Word for word, restate the data that follows, omitting the images.

DATA SHOWN: Begin

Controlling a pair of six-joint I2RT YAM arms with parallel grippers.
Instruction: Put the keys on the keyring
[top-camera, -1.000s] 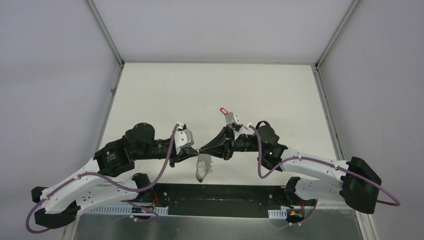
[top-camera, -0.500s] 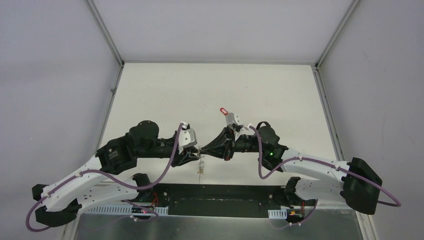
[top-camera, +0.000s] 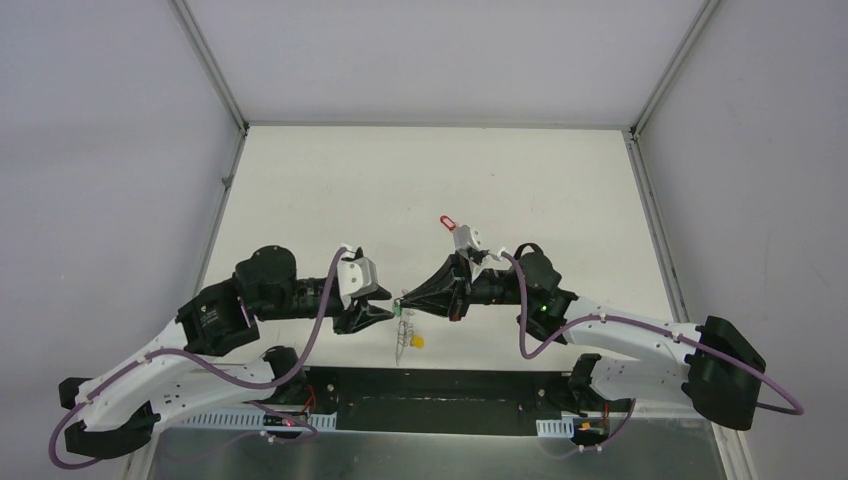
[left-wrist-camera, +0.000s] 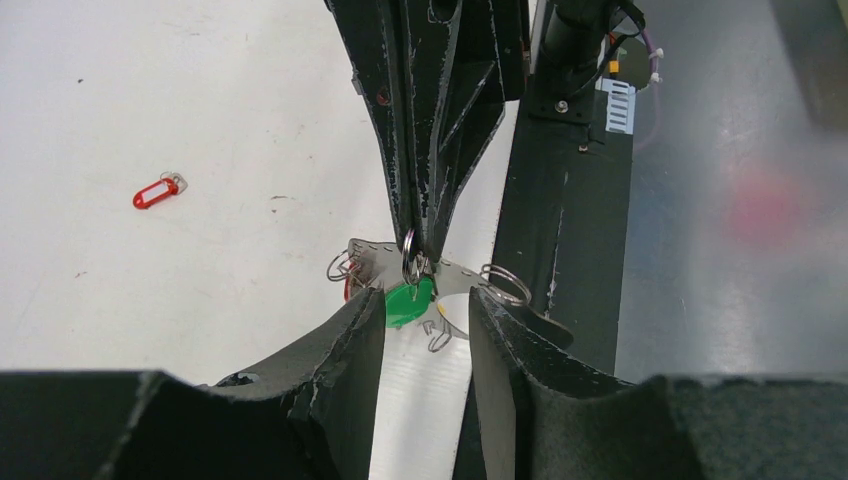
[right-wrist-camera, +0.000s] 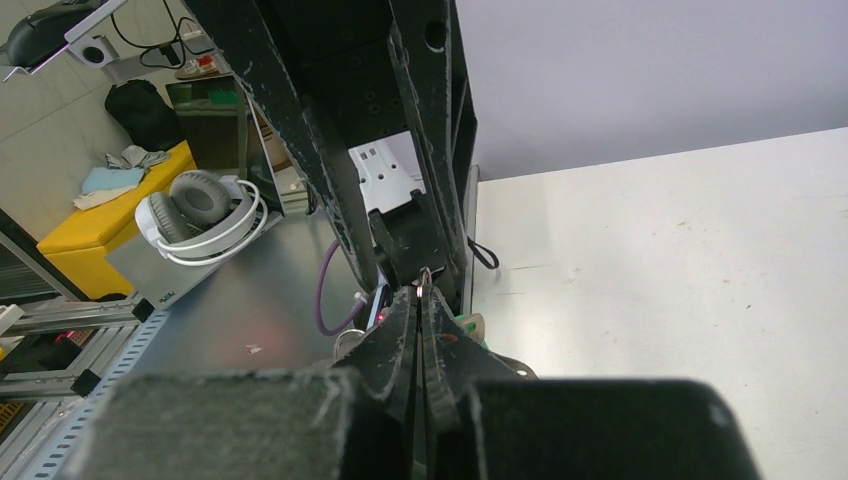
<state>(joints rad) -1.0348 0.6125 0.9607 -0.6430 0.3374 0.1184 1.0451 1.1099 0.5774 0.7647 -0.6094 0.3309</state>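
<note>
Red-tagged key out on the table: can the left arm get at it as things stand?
Probably yes. The left end effector is open and empty, and the red-tagged key lies alone on bare table. The right arm's wrist sits close beside it, so come in from the far side.

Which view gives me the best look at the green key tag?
Left wrist: the green tag hangs close, clearly green, below the right claw. Top external shows only a speck; in right wrist, its own claw blocks it.
</note>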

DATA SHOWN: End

→ **SOLUTION**:
Controlling a pair of six-joint I2RT YAM arms with parallel grippers.
Instruction: Put the keys on the keyring
[top-camera, -1.000s] 
[top-camera, -0.500s] 
[top-camera, +0.000s] 
[left-wrist-camera, +0.000s] 
[right-wrist-camera, +0.000s] 
<state>(joints rad) -1.0348 0.6125 0.9607 -0.6430 0.3374 0.1184 1.0451 1.1099 0.5774 0.7647 -0.6094 0.3309</state>
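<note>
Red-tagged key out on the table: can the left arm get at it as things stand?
Probably yes. The left end effector is open and empty, and the red-tagged key lies alone on bare table. The right arm's wrist sits close beside it, so come in from the far side.

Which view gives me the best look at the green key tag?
Left wrist: the green tag hangs close, clearly green, below the right claw. Top external shows only a speck; in right wrist, its own claw blocks it.
</note>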

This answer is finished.